Provided data:

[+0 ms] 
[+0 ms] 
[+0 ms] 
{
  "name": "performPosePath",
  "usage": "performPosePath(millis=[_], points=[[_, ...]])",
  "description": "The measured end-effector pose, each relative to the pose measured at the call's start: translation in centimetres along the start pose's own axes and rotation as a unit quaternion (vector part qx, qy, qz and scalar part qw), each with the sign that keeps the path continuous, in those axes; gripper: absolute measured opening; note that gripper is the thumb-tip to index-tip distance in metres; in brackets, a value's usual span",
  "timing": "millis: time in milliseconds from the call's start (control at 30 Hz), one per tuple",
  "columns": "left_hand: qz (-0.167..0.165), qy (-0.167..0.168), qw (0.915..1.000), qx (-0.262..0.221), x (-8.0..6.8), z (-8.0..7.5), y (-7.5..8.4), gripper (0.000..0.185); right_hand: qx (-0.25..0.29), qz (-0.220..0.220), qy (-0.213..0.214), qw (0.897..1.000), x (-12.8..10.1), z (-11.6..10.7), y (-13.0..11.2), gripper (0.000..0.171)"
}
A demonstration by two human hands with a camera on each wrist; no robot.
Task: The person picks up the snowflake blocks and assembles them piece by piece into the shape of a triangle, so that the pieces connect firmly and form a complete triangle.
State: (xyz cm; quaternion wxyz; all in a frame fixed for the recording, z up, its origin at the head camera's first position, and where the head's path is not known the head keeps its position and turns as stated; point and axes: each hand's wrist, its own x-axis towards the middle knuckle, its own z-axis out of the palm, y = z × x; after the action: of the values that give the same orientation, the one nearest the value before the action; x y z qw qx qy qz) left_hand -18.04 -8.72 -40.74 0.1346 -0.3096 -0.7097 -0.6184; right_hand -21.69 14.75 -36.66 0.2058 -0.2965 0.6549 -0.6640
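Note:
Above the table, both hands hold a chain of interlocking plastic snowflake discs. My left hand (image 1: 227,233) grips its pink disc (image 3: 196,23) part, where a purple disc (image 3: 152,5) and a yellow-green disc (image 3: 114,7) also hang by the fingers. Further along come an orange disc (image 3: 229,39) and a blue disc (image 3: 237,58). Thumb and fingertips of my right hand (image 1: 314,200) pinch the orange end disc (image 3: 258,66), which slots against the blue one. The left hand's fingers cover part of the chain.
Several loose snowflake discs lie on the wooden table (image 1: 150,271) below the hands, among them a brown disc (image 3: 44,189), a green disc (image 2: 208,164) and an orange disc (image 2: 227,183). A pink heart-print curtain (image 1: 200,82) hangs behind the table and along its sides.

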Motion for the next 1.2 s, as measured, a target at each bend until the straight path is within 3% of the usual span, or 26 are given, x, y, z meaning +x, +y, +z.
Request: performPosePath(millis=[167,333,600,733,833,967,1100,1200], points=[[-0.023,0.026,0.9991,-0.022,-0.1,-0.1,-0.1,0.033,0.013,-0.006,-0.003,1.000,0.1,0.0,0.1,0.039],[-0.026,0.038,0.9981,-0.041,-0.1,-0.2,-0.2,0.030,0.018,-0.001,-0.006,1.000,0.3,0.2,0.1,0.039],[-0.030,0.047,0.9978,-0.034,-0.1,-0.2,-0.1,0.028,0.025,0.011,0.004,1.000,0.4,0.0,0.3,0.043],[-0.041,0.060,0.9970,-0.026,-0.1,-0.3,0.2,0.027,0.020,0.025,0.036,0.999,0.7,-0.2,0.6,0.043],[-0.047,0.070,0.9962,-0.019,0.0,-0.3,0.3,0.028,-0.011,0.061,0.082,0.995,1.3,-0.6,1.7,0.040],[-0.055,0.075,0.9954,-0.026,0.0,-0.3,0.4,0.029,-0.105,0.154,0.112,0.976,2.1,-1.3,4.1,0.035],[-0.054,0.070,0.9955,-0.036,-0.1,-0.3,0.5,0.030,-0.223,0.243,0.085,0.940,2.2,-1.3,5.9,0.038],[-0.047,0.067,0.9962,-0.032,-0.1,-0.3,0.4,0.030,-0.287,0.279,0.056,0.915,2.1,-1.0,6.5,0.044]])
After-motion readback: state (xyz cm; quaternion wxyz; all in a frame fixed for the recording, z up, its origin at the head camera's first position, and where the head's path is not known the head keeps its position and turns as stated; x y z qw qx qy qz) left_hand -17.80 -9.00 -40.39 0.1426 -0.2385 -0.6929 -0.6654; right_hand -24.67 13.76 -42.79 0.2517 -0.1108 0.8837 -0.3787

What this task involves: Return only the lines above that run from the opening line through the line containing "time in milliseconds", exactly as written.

Task answer:
[+0 ms] 
[+0 ms] 
[+0 ms] 
{
  "name": "performPosePath",
  "usage": "performPosePath(millis=[_], points=[[_, ...]])",
  "description": "The measured end-effector pose, each relative to the pose measured at the call's start: translation in centimetres along the start pose's own axes and rotation as a unit quaternion (vector part qx, qy, qz and scalar part qw), each with the sign that keeps the path continuous, in those axes; gripper: absolute measured opening; note that gripper is the thumb-tip to index-tip distance in metres; in brackets, a value's usual span",
  "timing": "millis: time in milliseconds from the call's start (control at 30 Hz), one per tuple",

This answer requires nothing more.